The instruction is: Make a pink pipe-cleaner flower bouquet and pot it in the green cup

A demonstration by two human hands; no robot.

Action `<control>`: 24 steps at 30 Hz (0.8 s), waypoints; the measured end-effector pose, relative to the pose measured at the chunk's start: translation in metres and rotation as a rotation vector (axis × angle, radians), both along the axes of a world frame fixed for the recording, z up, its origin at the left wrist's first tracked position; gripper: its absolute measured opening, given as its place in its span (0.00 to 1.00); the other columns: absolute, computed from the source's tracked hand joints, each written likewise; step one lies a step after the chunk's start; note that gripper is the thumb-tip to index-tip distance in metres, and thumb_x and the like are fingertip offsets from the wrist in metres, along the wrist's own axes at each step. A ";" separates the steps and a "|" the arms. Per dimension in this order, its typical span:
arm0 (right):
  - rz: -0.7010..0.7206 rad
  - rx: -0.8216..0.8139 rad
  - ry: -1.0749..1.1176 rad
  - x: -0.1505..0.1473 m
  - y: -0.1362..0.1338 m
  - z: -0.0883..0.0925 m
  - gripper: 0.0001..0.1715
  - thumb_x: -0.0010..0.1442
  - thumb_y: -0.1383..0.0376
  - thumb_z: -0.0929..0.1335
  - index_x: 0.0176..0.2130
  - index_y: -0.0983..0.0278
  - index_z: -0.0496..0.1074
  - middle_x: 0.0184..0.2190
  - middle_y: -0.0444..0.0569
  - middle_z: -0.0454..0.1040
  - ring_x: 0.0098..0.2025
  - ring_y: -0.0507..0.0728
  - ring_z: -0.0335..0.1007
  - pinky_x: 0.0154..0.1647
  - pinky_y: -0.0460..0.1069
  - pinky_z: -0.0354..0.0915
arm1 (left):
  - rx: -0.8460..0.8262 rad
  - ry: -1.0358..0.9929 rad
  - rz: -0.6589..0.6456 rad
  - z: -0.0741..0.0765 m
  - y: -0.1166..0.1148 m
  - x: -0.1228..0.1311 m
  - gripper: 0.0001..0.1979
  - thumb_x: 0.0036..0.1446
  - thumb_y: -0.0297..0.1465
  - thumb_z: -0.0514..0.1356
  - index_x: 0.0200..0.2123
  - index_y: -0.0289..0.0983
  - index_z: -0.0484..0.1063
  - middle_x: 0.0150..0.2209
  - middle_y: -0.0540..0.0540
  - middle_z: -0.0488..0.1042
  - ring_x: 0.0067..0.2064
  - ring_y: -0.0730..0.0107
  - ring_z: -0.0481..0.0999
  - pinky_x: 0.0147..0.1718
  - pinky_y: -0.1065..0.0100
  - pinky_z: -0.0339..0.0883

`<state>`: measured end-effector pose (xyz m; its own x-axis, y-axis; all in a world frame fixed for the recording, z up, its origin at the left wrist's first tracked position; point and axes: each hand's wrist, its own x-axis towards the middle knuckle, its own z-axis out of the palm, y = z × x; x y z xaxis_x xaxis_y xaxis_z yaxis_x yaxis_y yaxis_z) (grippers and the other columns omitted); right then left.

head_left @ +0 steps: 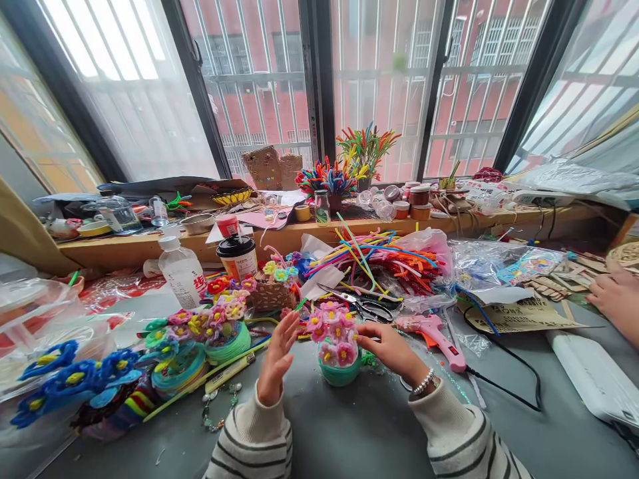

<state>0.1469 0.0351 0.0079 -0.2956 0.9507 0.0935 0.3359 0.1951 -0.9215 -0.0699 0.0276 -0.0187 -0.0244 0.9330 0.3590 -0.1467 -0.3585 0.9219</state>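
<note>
A small teal pot (pixel 339 374) with pink pipe-cleaner flowers (pixel 333 326) stands upright on the grey table in front of me. My left hand (pixel 278 356) is held up just left of it, fingers stretched and apart, with nothing in it. From the right side, my right hand (pixel 394 351) reaches to the bouquet, its thumb and forefinger at the edge of a pink flower; the other fingers curl beneath. Behind the pot lie black-handled scissors (pixel 362 305). A pink glue gun (pixel 436 338) rests to the right of my right hand.
Finished flower pots (pixel 227 342) and blue flowers (pixel 74 378) crowd the left, beside a utility knife (pixel 229 372) and a beaded bracelet (pixel 219 409). Loose pipe cleaners (pixel 379 263) pile up behind. A pump bottle (pixel 180 269) and lidded cup (pixel 237 256) stand back left. Another person's hand (pixel 616 299) is at far right.
</note>
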 end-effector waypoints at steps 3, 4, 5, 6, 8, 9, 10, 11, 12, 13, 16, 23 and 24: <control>-0.021 0.001 0.016 -0.001 0.000 -0.001 0.13 0.49 0.61 0.63 0.33 0.66 0.70 0.33 0.50 0.72 0.37 0.57 0.67 0.38 0.50 0.62 | -0.064 -0.065 -0.040 0.016 0.025 -0.002 0.28 0.38 0.40 0.56 0.45 0.38 0.61 0.50 0.39 0.62 0.52 0.52 0.57 0.47 0.57 0.53; -0.026 0.002 0.021 -0.002 0.000 -0.001 0.13 0.49 0.61 0.63 0.33 0.66 0.70 0.33 0.51 0.72 0.37 0.57 0.67 0.38 0.50 0.62 | -0.069 -0.054 -0.036 0.021 0.032 0.002 0.27 0.40 0.40 0.55 0.45 0.37 0.61 0.50 0.39 0.63 0.52 0.53 0.59 0.47 0.57 0.53; -0.029 0.002 0.026 -0.002 0.000 0.000 0.13 0.49 0.61 0.63 0.33 0.66 0.70 0.33 0.51 0.72 0.37 0.57 0.67 0.38 0.50 0.62 | -0.066 -0.034 -0.044 0.024 0.037 0.007 0.25 0.41 0.40 0.54 0.45 0.37 0.63 0.49 0.40 0.64 0.51 0.53 0.60 0.48 0.57 0.52; -0.030 0.002 0.032 -0.003 0.000 0.000 0.13 0.49 0.61 0.63 0.32 0.66 0.70 0.33 0.50 0.72 0.36 0.57 0.67 0.38 0.50 0.62 | -0.067 -0.034 -0.088 0.027 0.040 0.013 0.24 0.43 0.41 0.53 0.43 0.36 0.64 0.47 0.40 0.66 0.50 0.54 0.61 0.48 0.57 0.52; -0.025 -0.002 0.043 -0.004 0.000 0.001 0.14 0.49 0.59 0.63 0.33 0.65 0.71 0.32 0.50 0.73 0.36 0.57 0.67 0.37 0.50 0.62 | -0.069 -0.083 -0.230 0.030 0.039 0.025 0.23 0.45 0.43 0.49 0.41 0.36 0.67 0.44 0.41 0.69 0.49 0.55 0.63 0.48 0.57 0.52; -0.018 -0.004 0.048 -0.005 0.000 0.001 0.15 0.49 0.59 0.63 0.33 0.65 0.71 0.32 0.50 0.73 0.36 0.58 0.67 0.37 0.51 0.62 | -0.067 -0.122 -0.287 0.031 0.036 0.029 0.23 0.46 0.43 0.48 0.41 0.37 0.67 0.44 0.42 0.69 0.49 0.56 0.62 0.49 0.57 0.52; -0.008 -0.004 0.054 -0.006 0.000 0.001 0.16 0.50 0.58 0.63 0.33 0.65 0.71 0.32 0.49 0.73 0.36 0.58 0.67 0.37 0.51 0.62 | -0.062 -0.140 -0.308 0.031 0.033 0.033 0.23 0.46 0.43 0.47 0.42 0.38 0.67 0.45 0.44 0.69 0.50 0.57 0.62 0.49 0.58 0.53; 0.003 -0.005 0.061 -0.007 -0.001 0.000 0.16 0.50 0.57 0.62 0.33 0.65 0.71 0.31 0.49 0.73 0.36 0.58 0.67 0.36 0.50 0.62 | -0.062 -0.160 -0.310 0.031 0.029 0.036 0.23 0.47 0.42 0.46 0.42 0.38 0.67 0.46 0.45 0.68 0.50 0.58 0.61 0.49 0.59 0.53; 0.013 -0.006 0.068 -0.008 -0.001 0.000 0.17 0.50 0.57 0.62 0.33 0.65 0.71 0.32 0.49 0.73 0.36 0.58 0.67 0.36 0.50 0.62 | -0.063 -0.182 -0.296 0.030 0.026 0.037 0.23 0.47 0.42 0.46 0.42 0.38 0.67 0.46 0.45 0.67 0.51 0.58 0.61 0.49 0.59 0.54; 0.021 -0.006 0.075 -0.009 -0.001 -0.001 0.18 0.50 0.56 0.62 0.33 0.65 0.71 0.32 0.50 0.73 0.36 0.58 0.67 0.36 0.50 0.62 | -0.065 -0.195 -0.276 0.029 0.024 0.038 0.23 0.46 0.42 0.46 0.42 0.38 0.67 0.47 0.45 0.67 0.51 0.57 0.61 0.49 0.58 0.54; 0.006 -0.009 0.111 -0.011 -0.001 -0.003 0.20 0.50 0.54 0.62 0.36 0.65 0.71 0.36 0.51 0.72 0.39 0.58 0.66 0.40 0.51 0.61 | -0.082 -0.231 -0.246 0.024 0.023 0.039 0.24 0.47 0.43 0.46 0.42 0.36 0.66 0.47 0.44 0.67 0.52 0.56 0.59 0.50 0.57 0.52; -0.221 -0.017 0.683 -0.027 -0.001 0.001 0.27 0.55 0.50 0.55 0.44 0.64 0.65 0.47 0.51 0.65 0.50 0.57 0.58 0.52 0.52 0.53 | -0.121 -0.464 -0.225 0.019 0.034 0.046 0.22 0.46 0.44 0.49 0.41 0.38 0.67 0.46 0.43 0.67 0.50 0.57 0.61 0.48 0.55 0.54; -0.206 -0.003 0.729 -0.031 -0.001 0.003 0.28 0.54 0.49 0.55 0.46 0.63 0.64 0.49 0.50 0.63 0.51 0.56 0.56 0.53 0.52 0.51 | -0.119 -0.467 -0.197 0.020 0.033 0.050 0.22 0.47 0.44 0.48 0.40 0.37 0.67 0.45 0.43 0.68 0.50 0.58 0.62 0.48 0.56 0.54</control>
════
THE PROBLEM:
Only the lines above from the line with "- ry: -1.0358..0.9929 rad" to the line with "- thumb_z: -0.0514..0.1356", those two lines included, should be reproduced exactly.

SOLUTION BELOW:
  - ry: -1.0358..0.9929 rad
  - rz: -0.6589..0.6456 rad
  - z: -0.0741..0.0765 m
  - y: -0.1166..0.1148 m
  - x: -0.1228..0.1311 m
  - gripper: 0.0001..0.1979
  - thumb_x: 0.0036..0.1446
  - thumb_y: -0.0297..0.1465
  - thumb_z: -0.0514..0.1356

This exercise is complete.